[Opening Data for this exercise section]
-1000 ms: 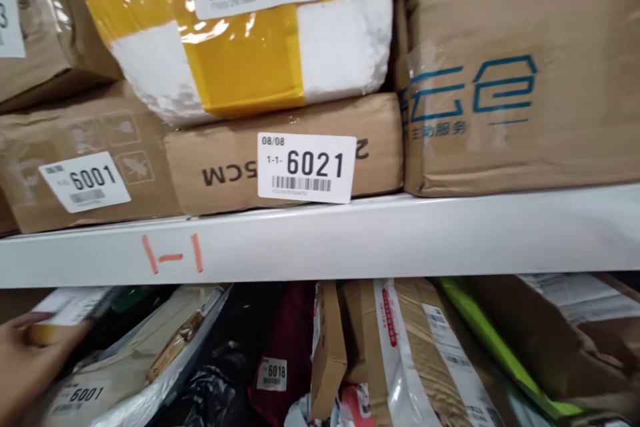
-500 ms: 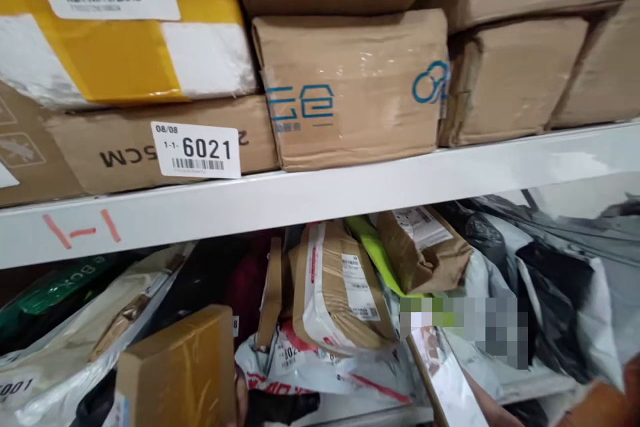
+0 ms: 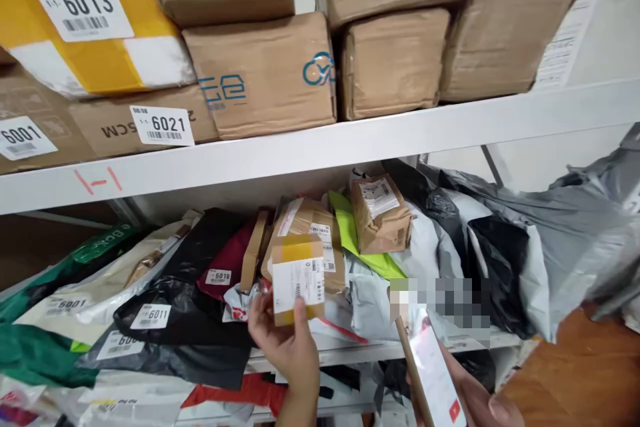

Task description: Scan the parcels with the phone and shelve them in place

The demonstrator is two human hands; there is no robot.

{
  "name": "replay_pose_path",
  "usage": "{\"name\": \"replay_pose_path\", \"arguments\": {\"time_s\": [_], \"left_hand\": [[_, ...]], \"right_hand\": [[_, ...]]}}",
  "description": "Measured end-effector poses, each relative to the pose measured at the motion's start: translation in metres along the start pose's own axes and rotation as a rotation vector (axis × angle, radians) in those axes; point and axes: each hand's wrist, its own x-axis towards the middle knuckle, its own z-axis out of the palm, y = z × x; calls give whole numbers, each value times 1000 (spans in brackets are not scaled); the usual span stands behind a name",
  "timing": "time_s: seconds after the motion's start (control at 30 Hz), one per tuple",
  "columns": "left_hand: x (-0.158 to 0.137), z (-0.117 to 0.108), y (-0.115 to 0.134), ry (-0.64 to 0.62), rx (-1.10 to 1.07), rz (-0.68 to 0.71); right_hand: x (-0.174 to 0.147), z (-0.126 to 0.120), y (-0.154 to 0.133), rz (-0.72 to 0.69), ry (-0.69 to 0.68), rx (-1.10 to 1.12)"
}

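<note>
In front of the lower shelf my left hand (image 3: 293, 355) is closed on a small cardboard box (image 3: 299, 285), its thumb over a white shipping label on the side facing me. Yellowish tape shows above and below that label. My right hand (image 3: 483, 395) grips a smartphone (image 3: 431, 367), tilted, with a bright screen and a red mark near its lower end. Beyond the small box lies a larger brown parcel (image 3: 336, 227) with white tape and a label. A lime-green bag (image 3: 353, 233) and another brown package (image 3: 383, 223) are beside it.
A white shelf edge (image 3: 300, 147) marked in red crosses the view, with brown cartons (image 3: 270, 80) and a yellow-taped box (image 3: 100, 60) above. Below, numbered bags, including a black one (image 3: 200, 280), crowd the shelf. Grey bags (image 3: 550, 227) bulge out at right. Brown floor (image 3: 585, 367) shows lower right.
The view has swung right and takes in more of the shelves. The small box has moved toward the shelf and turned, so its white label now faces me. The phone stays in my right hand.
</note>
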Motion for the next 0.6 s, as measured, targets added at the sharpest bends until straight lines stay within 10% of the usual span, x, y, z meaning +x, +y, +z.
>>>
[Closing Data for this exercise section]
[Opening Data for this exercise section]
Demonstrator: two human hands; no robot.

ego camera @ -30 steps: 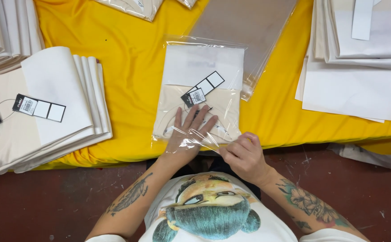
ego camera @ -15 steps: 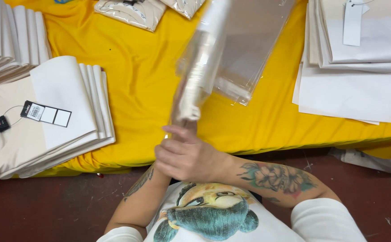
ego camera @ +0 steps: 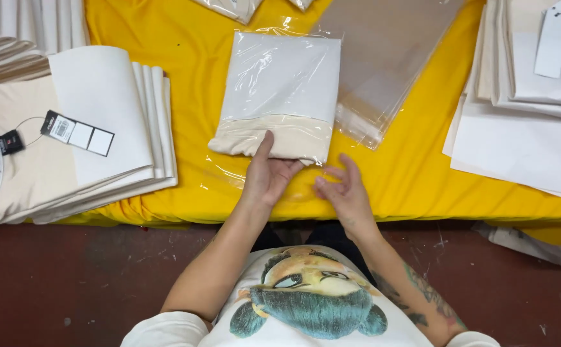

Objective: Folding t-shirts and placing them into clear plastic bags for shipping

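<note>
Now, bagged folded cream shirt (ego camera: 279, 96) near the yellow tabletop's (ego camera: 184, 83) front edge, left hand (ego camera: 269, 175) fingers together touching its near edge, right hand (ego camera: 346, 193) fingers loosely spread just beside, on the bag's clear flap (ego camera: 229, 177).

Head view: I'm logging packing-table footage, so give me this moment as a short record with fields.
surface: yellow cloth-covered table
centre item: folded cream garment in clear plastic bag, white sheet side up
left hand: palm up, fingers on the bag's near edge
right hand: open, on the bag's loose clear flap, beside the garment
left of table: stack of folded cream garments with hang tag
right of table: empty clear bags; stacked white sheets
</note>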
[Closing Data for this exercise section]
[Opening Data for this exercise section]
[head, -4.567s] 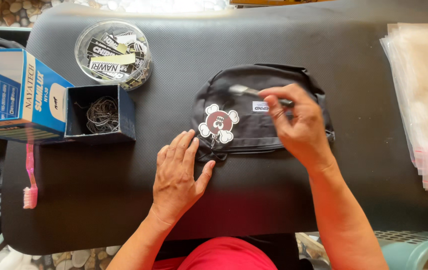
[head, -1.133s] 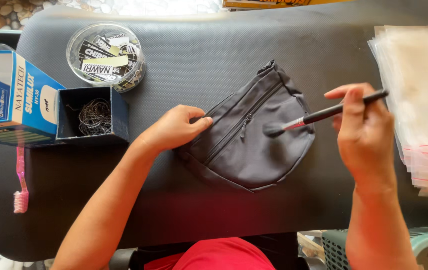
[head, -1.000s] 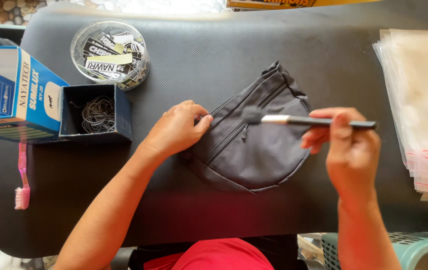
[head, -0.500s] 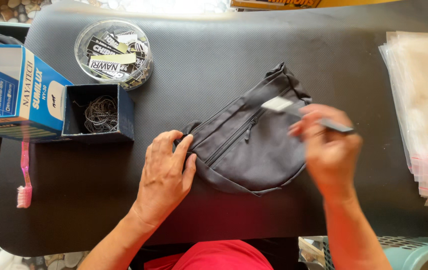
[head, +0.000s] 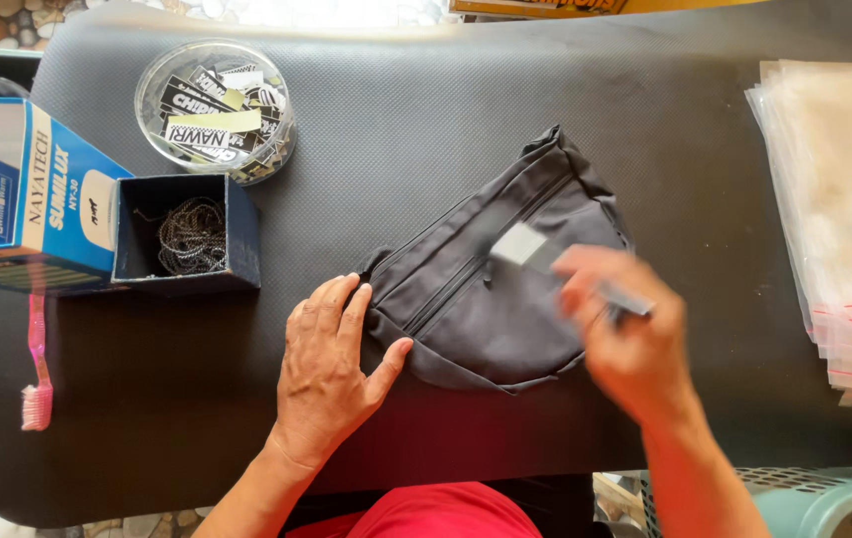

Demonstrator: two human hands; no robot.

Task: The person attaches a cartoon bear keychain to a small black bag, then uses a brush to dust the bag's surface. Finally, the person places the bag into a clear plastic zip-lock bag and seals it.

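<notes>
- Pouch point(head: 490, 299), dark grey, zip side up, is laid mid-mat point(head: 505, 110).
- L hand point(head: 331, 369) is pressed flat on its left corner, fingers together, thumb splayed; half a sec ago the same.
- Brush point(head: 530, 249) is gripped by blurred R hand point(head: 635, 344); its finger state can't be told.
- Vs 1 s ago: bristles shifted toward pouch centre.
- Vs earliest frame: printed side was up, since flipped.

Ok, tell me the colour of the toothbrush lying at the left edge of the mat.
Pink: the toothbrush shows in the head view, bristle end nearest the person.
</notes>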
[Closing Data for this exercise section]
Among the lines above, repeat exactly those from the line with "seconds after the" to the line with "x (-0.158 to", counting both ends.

▶ [Answer to this problem]
  "timing": "time_s: seconds after the motion's start (control at 30 Hz), one per tuple",
  "columns": "left_hand: x (-0.158 to 0.137), z (-0.117 to 0.108), y (-0.115 to 0.134), ry (-0.64 to 0.62), rx (-1.10 to 1.07), rz (-0.68 to 0.71); right_hand: x (-0.174 to 0.147), z (-0.126 to 0.120), y (-0.154 to 0.133), rz (-0.72 to 0.69), ry (-0.69 to 0.68), rx (-1.10 to 1.12)"

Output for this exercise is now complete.